Before we discuss the topic of medical marijuana, hemp and their use in pets, we should review current laws and regulations concerning these products. The use of marijuana – medically or recreationally – is illegal at the federal level in the United States. Hemp, by contrast, is legal because it is low in tetrahydrocannabinol (THC). Since the medicinal use of cannabinoids (cannabis) – which includes hemp and marijuana – has been documented, 37 states have enacted laws for human use according to Norml.org. However, this is where it becomes confusing:

  • An enacted law does not mean that it has become operational yet – meaning the programs are not up and running.
  • The qualifying, diagnosed medical conditions vary by state.
  • The number of plants and/or the amount someone can carry in their home also varies.
  • The type of medical cannabis used can vary. In the state of Iowa, people with certain medical conditions can have cannabidiol oil, which is low in THC, the component that causes a person to become “stoned” or “high”.
  • The amount and/or type of approved pesticides used varies by state.
  • The amount and/or type of approved fungicides used varies by state.

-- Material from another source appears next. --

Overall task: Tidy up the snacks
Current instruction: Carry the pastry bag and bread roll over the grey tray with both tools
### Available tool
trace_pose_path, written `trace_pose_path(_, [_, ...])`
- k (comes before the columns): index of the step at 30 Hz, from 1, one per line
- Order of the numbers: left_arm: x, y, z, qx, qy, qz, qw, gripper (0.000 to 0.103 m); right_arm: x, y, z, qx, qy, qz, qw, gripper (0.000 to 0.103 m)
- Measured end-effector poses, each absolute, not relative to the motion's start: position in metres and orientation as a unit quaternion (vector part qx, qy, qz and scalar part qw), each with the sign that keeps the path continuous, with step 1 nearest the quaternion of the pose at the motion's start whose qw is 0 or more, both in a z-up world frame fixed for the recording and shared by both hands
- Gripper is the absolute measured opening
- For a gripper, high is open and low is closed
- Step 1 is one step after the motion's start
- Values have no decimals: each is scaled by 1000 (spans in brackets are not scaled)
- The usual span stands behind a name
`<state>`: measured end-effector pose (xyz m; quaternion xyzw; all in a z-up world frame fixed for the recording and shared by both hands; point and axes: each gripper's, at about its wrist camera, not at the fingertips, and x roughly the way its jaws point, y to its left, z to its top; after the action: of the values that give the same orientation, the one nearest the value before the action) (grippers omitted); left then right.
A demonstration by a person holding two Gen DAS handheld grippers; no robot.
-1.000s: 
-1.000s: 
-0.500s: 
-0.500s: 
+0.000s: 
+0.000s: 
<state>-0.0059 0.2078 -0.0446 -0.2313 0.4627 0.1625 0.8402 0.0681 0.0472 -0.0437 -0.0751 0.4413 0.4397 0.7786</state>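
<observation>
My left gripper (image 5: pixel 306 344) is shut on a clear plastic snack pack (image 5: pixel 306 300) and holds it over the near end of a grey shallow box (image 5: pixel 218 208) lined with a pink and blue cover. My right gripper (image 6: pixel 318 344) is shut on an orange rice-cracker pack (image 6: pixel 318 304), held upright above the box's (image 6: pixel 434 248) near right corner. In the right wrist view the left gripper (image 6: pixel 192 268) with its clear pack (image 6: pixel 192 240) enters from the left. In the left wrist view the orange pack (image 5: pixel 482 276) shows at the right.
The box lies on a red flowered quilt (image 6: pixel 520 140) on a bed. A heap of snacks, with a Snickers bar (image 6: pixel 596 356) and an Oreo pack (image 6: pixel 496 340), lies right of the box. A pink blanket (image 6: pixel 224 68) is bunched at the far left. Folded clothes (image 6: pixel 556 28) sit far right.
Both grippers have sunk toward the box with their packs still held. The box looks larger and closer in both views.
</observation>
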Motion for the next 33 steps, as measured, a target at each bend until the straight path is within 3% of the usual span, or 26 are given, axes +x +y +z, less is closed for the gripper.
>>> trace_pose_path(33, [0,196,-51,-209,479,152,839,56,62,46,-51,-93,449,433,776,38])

Let’s put this into context. Currently, the state of California does not regulate any pesticides, fungicides, chemicals, foreign material, heavy metals, or microbiological impurities (mold, bacteria) in medical or recreational cannabis. But, regulation is slated to start in 2018.

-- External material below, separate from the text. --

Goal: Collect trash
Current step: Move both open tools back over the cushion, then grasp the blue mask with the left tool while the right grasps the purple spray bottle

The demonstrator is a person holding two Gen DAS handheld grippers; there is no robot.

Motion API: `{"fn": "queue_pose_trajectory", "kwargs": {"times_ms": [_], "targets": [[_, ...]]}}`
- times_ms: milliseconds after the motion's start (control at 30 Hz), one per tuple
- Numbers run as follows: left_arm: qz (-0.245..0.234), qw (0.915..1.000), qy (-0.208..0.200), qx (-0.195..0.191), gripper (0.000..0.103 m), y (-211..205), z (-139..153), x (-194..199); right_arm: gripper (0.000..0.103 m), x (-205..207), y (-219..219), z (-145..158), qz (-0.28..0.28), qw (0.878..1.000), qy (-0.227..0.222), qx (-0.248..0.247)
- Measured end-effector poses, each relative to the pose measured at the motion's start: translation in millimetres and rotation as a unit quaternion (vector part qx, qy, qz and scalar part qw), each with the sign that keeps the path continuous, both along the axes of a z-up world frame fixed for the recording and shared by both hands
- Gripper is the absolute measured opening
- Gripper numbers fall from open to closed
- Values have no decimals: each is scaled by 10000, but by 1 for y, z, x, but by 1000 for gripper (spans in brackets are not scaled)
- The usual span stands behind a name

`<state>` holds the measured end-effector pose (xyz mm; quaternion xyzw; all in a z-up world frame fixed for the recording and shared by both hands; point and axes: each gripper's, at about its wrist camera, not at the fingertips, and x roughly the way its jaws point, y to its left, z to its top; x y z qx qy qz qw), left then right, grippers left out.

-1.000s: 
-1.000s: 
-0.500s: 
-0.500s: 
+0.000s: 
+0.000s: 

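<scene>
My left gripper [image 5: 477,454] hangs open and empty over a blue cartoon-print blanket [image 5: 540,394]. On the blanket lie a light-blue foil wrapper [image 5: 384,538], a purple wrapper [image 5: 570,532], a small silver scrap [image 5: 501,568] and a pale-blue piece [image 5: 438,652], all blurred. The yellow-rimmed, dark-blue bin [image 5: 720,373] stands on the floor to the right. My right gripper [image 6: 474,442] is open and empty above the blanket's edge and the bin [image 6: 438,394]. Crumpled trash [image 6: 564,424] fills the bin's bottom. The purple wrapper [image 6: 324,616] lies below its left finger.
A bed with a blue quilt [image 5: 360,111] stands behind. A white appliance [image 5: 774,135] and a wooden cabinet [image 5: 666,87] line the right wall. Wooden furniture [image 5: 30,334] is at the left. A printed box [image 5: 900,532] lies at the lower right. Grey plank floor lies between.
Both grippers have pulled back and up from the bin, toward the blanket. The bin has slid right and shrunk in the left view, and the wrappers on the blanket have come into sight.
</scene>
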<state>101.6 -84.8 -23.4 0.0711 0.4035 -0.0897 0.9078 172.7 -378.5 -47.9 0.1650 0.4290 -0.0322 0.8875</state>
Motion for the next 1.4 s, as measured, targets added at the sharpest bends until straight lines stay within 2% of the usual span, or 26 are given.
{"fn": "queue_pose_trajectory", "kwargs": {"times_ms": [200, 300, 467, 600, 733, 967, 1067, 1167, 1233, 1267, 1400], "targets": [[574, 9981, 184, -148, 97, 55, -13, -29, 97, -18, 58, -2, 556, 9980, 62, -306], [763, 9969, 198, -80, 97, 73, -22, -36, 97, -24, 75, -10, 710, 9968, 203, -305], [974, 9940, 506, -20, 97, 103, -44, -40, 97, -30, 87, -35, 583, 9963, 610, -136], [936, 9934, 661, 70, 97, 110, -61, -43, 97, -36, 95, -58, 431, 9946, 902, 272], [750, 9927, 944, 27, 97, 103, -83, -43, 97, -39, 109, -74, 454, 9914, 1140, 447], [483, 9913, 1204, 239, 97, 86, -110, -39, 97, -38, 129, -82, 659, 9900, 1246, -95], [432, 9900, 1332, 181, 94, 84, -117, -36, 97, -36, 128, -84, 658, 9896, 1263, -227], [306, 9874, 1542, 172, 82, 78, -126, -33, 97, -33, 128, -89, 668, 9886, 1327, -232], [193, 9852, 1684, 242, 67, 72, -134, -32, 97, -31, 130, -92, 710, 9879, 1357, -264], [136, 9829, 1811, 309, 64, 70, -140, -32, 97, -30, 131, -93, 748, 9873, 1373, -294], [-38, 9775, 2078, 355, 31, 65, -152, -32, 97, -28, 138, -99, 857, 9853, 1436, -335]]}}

One investigative report found that 41 out of 44 samples tested contained 16 pesticides at levels so high that the marijuana probably would have been banned in states with these regulations.

Another worry is mold. University of California at Davis researchers found the levels of mold or bacteria on samples of concern. If people with immunocompromised systems inhale cannabis to alleviate their symptoms, they could be more susceptible to respiratory and pulmonary infections because their bodies cannot effectively fight the fungus or bacteria.

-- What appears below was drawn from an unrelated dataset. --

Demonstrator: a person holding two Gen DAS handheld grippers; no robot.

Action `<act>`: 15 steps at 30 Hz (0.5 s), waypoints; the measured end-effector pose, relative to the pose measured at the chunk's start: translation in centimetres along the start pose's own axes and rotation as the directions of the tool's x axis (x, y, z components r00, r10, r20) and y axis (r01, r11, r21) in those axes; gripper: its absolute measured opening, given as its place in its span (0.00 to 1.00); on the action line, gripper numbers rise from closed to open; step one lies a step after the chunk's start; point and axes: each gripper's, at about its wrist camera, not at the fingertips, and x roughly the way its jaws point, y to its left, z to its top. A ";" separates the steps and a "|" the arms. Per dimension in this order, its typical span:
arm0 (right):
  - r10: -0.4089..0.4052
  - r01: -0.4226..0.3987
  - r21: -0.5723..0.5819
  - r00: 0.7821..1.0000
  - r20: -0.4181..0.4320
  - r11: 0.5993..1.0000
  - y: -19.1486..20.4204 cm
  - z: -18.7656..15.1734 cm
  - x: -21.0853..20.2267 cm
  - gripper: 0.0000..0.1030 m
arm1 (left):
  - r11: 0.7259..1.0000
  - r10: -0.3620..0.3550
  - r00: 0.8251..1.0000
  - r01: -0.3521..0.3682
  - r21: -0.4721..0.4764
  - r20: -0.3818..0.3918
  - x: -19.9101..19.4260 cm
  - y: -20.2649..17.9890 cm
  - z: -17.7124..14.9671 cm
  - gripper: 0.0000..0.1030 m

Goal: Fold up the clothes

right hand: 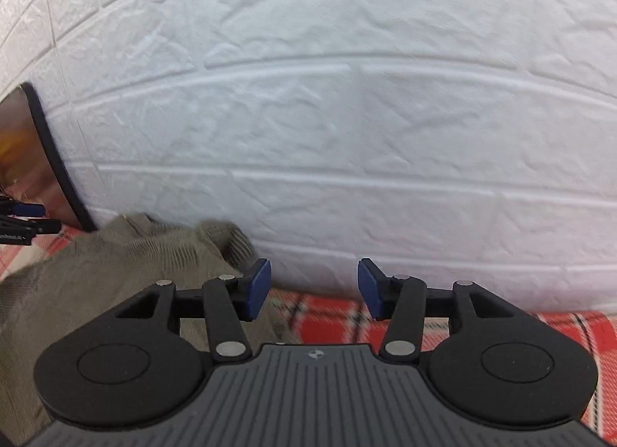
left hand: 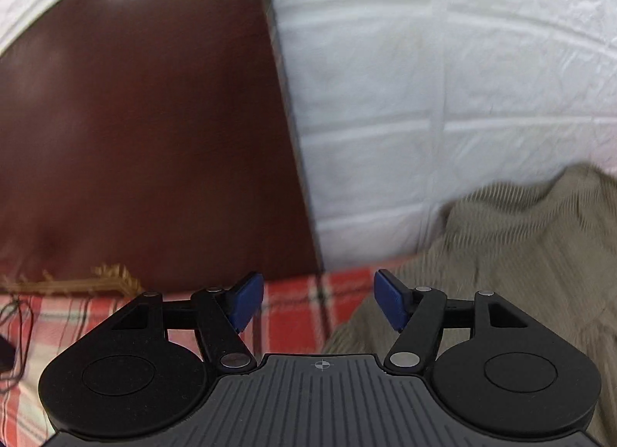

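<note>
Left hand-held gripper (left hand: 319,300) open, blue pads empty, above the red plaid cloth (left hand: 293,304); the khaki corduroy garment (left hand: 501,254) lies crumpled to its right, against the white brick wall (left hand: 443,81). Right hand-held gripper (right hand: 314,289) open, empty; garment at its left.

blurred: olive ribbed corduroy garment (left hand: 501,254), cut by right edge | cut off: dark brown glossy headboard (left hand: 146,131), left edge | unclear: black cable (left hand: 15,331)
</note>
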 end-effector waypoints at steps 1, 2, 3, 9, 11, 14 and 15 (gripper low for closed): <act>-0.001 0.001 0.000 1.000 -0.015 1.000 -0.3 -0.5 0.0 0.53 | 1.000 -0.005 1.000 0.005 -0.002 -0.018 0.3 0.2 -0.5 0.74; -0.003 0.003 -0.002 0.999 -0.032 1.000 -0.3 -0.9 0.3 0.53 | 1.000 -0.010 0.999 0.010 -0.005 -0.035 0.6 0.4 -1.0 0.74; -0.004 0.004 -0.006 0.999 -0.048 1.000 -0.1 -1.4 0.6 0.53 | 1.000 -0.015 0.998 0.015 -0.007 -0.053 0.9 0.6 -1.4 0.74; 0.045 -0.046 -0.011 0.994 -0.100 0.999 -0.4 -3.4 1.8 0.52 | 0.998 -0.066 0.996 0.065 -0.026 -0.058 1.4 0.7 -2.3 0.65; 0.057 -0.059 -0.015 0.993 -0.099 0.998 -0.1 -3.6 2.2 0.52 | 0.997 -0.081 0.995 0.080 -0.018 -0.054 1.8 0.3 -2.4 0.44; 0.071 -0.073 -0.020 0.994 -0.088 0.997 0.1 -3.7 2.5 0.52 | 0.995 -0.096 0.995 0.096 0.000 -0.028 1.9 -0.6 -2.6 0.16; 0.080 -0.082 -0.021 0.993 -0.087 0.996 0.1 -3.6 2.4 0.50 | 0.995 -0.095 0.995 0.095 0.007 -0.022 1.8 -0.8 -2.7 0.10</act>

This issue does not mean that medical use of cannabis should be restricted, but serves as an example of why regulation is needed.

How does this impact companion pets? Several cannabis products on the market are grown with high cannabidiol/low THC specifically intended for pets. Many animal companion parents believe that their pets have benefitted greatly from the use of these products to help with anxiety, arthritis, seizures, cancer and other conditions. While veterinarians cannot prescribe medical cannabis, they may also have seen the benefits from pets taking these products; so please consult with your veterinarian as well.  

Of current concern as states are beginning to regulate pesticides, fungus and fungicides in cannabis, will pet cannabis products be subject to the same standards? If it is ALL commercially sold cannabis products, then the answer is Yes. If the regulation only extends to products grown for human consumption, then the answer is No.

This is the point at which you need to be an advocate for your pet. Ask the manufacturers to verify that the product is in fact low in THC, as pets also can have adverse reactions. Ask the growers and manufacturers about independent laboratory tests that include heavy metal, mold and bacterial testing. Additionally, find out the type and amount of pesticides and fungicides. They should at least meet a minimum state regulation (i.e. Colorado is a good place to start) for human consumption until parallel standards can be set for pets.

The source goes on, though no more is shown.